Sexual Maturation in β-Thalassemia Major Patients in Assiut University Hospital

February 19, 2019 updated by: ayman ekram, Assiut University

Assessment of Sexual Maturation in β-Thalassemia Major Patients Receiving Iron Chelation Therapy in Assiut University Hospital

cross sectional study to asses sexual maturation in β-Thalassemia Major patients receiving Iron Chelation Therapy in assuit University Hospital and maintenance of 2ry sexual characters and reproduction

Study Overview

Status

Unknown

Conditions

Intervention / Treatment

Detailed Description

Thalassemia refers to a group of inherited diseases characterized by decreased or absent synthesis of normal globin chains . The direct consequence is an imbalance of the alpha and beta globin chain synthesis that results in anemia from ineffective erythropoiesis and hemolysis.

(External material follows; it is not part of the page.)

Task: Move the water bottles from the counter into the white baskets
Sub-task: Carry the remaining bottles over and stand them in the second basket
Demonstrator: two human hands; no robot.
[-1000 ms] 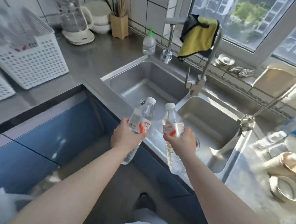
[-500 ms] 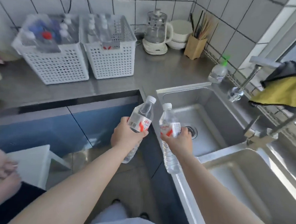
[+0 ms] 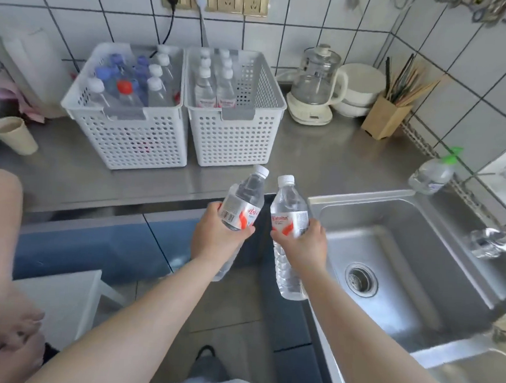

The term thalassemia major refers to the severe form that is often associated with life-long transfusion dependent anemia.

Hypogonadism is the most frequently reported endocrine complication, affecting 70-80% of thalassemia major patients. Hypogonadism is likely to be caused by iron deposits in the gonads, pituitary gland or both.

Hypogonadotropic hypogonadism resulting from iron deposition in the pituitary gonadotrope is more commonly found than gonadal iron deposition in ovaries or testes occurs.

Iron deposition in the anterior pituitary gland can be demonstrated beginning in the first decade of life, but clinical manifestations are usually not evident until the onset of puberty. At the earlier stage, only a diminished gonadotropin reserve with intact gonadotropin pulse was observed .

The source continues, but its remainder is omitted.